(Given material)
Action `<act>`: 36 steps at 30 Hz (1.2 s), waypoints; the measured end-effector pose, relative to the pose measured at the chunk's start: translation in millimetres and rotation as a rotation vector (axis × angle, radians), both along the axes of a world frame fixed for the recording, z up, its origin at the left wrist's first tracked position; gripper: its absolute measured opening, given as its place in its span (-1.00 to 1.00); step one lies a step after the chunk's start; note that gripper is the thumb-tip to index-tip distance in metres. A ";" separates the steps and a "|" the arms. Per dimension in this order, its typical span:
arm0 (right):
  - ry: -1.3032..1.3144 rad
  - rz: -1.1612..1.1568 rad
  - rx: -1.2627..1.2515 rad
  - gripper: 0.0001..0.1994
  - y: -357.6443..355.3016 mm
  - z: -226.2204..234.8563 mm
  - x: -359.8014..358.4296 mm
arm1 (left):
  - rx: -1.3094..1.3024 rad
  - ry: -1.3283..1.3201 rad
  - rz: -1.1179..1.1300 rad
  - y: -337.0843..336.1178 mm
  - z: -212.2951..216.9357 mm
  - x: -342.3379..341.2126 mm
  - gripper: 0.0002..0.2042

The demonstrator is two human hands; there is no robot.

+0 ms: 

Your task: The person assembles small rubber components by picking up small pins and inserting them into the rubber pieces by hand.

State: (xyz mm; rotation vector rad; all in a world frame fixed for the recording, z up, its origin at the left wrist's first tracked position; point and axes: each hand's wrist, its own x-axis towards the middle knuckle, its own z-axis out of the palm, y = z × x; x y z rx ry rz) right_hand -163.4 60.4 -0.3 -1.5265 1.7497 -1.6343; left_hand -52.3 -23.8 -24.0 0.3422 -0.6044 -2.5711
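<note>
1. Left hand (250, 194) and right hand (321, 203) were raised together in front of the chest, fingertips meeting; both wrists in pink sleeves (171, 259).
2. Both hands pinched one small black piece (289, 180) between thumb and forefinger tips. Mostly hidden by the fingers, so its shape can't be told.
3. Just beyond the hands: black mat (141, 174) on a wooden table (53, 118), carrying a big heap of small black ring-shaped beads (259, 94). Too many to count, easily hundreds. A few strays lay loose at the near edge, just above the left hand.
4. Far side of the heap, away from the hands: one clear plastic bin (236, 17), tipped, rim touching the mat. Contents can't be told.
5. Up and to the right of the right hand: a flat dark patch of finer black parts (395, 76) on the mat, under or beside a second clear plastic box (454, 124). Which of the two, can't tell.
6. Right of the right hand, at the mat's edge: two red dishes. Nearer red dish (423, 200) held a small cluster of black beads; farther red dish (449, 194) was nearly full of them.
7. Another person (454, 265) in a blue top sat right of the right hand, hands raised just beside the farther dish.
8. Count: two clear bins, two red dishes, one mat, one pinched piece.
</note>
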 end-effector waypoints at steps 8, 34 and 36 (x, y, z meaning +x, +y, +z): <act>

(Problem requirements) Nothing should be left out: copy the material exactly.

(Exercise result)
Action `<act>`: 36 steps at 30 Hz (1.2 s), waypoints; the measured end-effector pose, relative to the pose measured at the chunk's start: translation in millimetres and rotation as a rotation vector (axis × angle, radians), both along the axes of a world frame fixed for the recording, z up, its origin at the left wrist's first tracked position; gripper: its absolute measured opening, given as its place in its span (-1.00 to 1.00); step one lies a step after the chunk's start; note that gripper is the thumb-tip to index-tip distance in metres. A ";" separates the steps and a "|" the arms. Per dimension in this order, its typical span:
arm0 (right):
  - ry: -1.3032..1.3144 rad
  - rz: -1.1612..1.1568 rad
  - rx: -1.2627..1.2515 rad
  - gripper: 0.0001..0.1994
  - y: -357.6443..355.3016 mm
  - z: -226.2204..234.8563 mm
  - x: -359.8014..358.4296 mm
arm1 (left):
  - rx: -1.3094..1.3024 rad
  - ry: -1.3283..1.3201 rad
  - rz: -1.1179..1.1300 rad
  - y: -337.0843..336.1178 mm
  - z: -212.2951..216.9357 mm
  - x: -342.3379..341.2126 mm
  - gripper: 0.0002..0.2042

The demonstrator is two human hands; there is no robot.

+0 ms: 

Your task: The person assembles small rubber components by picking up small pins and inserting them into the rubber pieces by hand.

State: (xyz mm; rotation vector rad; all in a world frame fixed for the recording, z up, its origin at the left wrist's first tracked position; point and axes: each hand's wrist, its own x-axis towards the middle knuckle, its own z-axis out of the palm, y = z × x; x y z rx ry rz) right_hand -163.4 60.4 -0.3 -1.5265 1.7497 -1.6343; left_hand -52.3 -23.8 -24.0 0.3422 -0.6044 -2.5711
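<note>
1. Left hand (250, 194) and right hand (321, 203) were raised together in front of the chest, fingertips meeting; both wrists in pink sleeves (171, 259).
2. Both hands pinched one small black piece (289, 180) between thumb and forefinger tips. Mostly hidden by the fingers, so its shape can't be told.
3. Just beyond the hands: black mat (141, 174) on a wooden table (53, 118), carrying a big heap of small black ring-shaped beads (259, 94). Too many to count, easily hundreds. A few strays lay loose at the near edge, just above the left hand.
4. Far side of the heap, away from the hands: one clear plastic bin (236, 17), tipped, rim touching the mat. Contents can't be told.
5. Up and to the right of the right hand: a flat dark patch of finer black parts (395, 76) on the mat, under or beside a second clear plastic box (454, 124). Which of the two, can't tell.
6. Right of the right hand, at the mat's edge: two red dishes. Nearer red dish (423, 200) held a small cluster of black beads; farther red dish (449, 194) was nearly full of them.
7. Another person (454, 265) in a blue top sat right of the right hand, hands raised just beside the farther dish.
8. Count: two clear bins, two red dishes, one mat, one pinched piece.
</note>
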 end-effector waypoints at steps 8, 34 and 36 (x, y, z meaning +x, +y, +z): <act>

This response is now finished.